Task statement: I would like the entries transcribed word for word, please, with the pictures removed.

═════ Input data ═════

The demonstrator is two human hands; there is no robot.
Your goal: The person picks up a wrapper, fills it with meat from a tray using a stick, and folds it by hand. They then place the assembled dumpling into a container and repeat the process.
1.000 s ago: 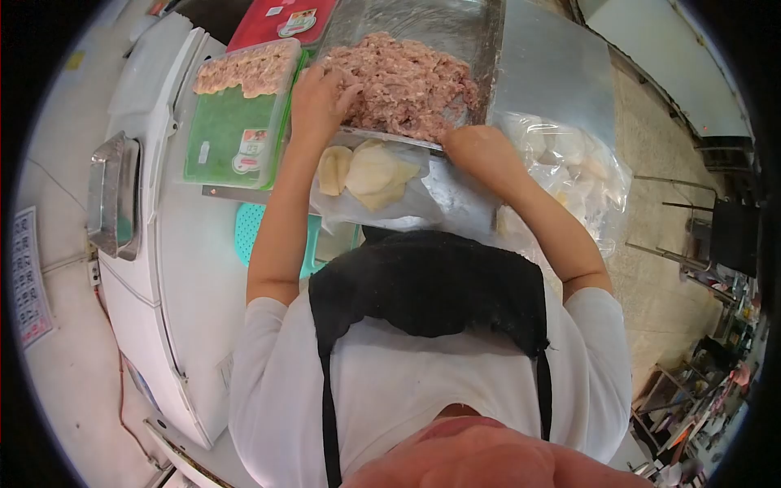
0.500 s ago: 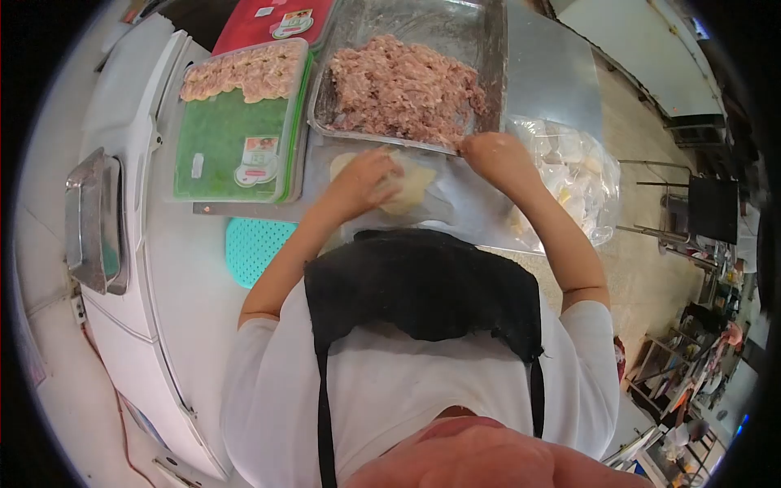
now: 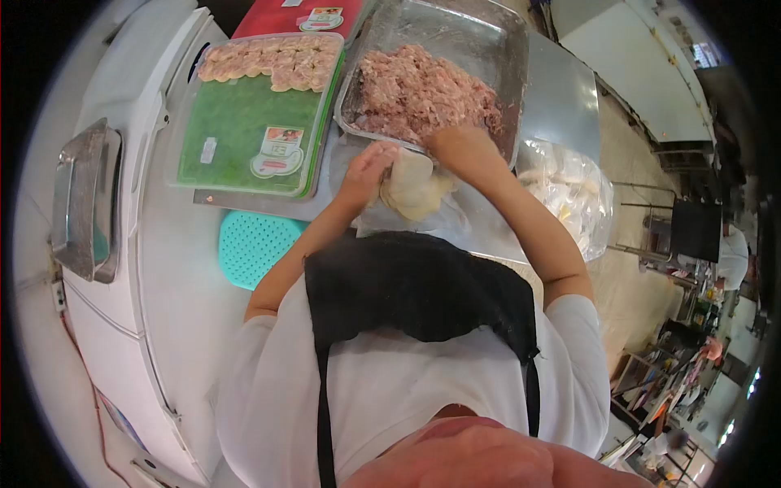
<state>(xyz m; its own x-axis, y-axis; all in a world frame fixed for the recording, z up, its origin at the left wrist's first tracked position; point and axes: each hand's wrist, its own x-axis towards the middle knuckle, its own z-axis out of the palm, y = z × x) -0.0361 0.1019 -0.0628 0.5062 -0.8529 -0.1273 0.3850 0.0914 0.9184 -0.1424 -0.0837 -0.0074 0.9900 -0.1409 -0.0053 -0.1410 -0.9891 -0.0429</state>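
Note:
My left hand [image 3: 372, 172] pinches the edge of a pale round dumpling wrapper [image 3: 412, 165], which is raised off a stack of wrappers [image 3: 411, 200]. The stack lies on clear plastic at the table's near side. My right hand [image 3: 464, 151] is curled closed at the near rim of the metal tray [image 3: 521, 81], right of the raised wrapper. Whatever its fingers hold is hidden behind the back of the hand. Inside the tray sits a mound of pink ground meat [image 3: 427, 91].
To the left, a green-based plastic container [image 3: 244, 130] carries rows of filled dumplings [image 3: 277, 63]. A red container [image 3: 281, 16] stands behind it. A clear plastic bag [image 3: 573, 191] lies at right, and a turquoise perforated basket [image 3: 252, 248] sits below the table edge.
My left hand has lifted a wrapper from the stack. My right hand has shifted left along the tray rim toward it. The whole view has tilted slightly.

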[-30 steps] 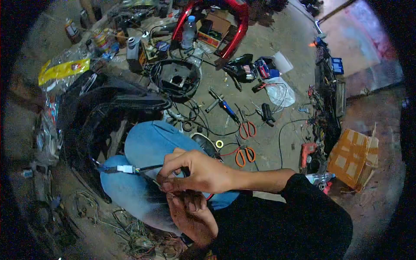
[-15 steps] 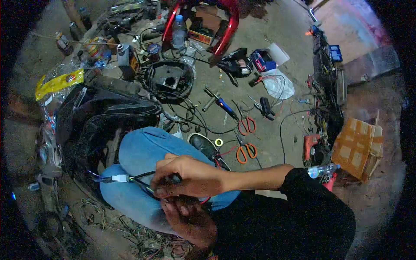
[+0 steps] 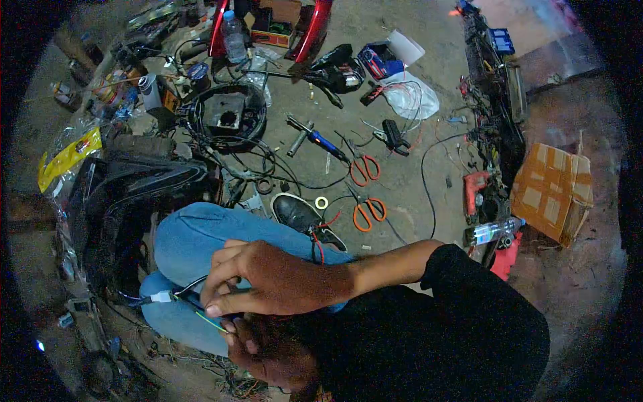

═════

Output of the task:
The demonstrator is two human hands; there is no robot.
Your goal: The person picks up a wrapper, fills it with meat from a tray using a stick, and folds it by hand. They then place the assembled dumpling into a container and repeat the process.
1.000 s ago: 
0.500 s ago: 
now: 
<state>(xyz m; its own x-axis, y-axis; all in a world frame fixed for the recording, z up, its origin at the left wrist's first tracked position; point and axes: each hand's wrist, its own x-axis towards the middle knuckle, its own z-axis out of the palm, y = z × x) -0.0361 0.1019 -0.0628 0.5062 -0.8529 -0.1273 0.3850 0.0914 0.9184 -0.1424 -0.0837 -0.0074 0.9900 -0.1409 -0.0053 -0.1410 -0.9891 -0.0429</state>
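Note:
My left hand [image 3: 372, 172] pinches the edge of a pale round dumpling wrapper [image 3: 412, 165], which is raised off a stack of wrappers [image 3: 411, 200]. The stack lies on clear plastic at the table's near side. My right hand [image 3: 464, 151] is curled closed at the near rim of the metal tray [image 3: 521, 81], right of the raised wrapper. Whatever its fingers hold is hidden behind the back of the hand. Inside the tray sits a mound of pink ground meat [image 3: 427, 91].
To the left, a green-based plastic container [image 3: 244, 130] carries rows of filled dumplings [image 3: 277, 63]. A red container [image 3: 281, 16] stands behind it. A clear plastic bag [image 3: 573, 191] lies at right, and a turquoise perforated basket [image 3: 252, 248] sits below the table edge.
My left hand has lifted a wrapper from the stack. My right hand has shifted left along the tray rim toward it. The whole view has tilted slightly.
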
[-30 steps] 
[-15 steps] 
[+0 steps] 

This exercise has been completed.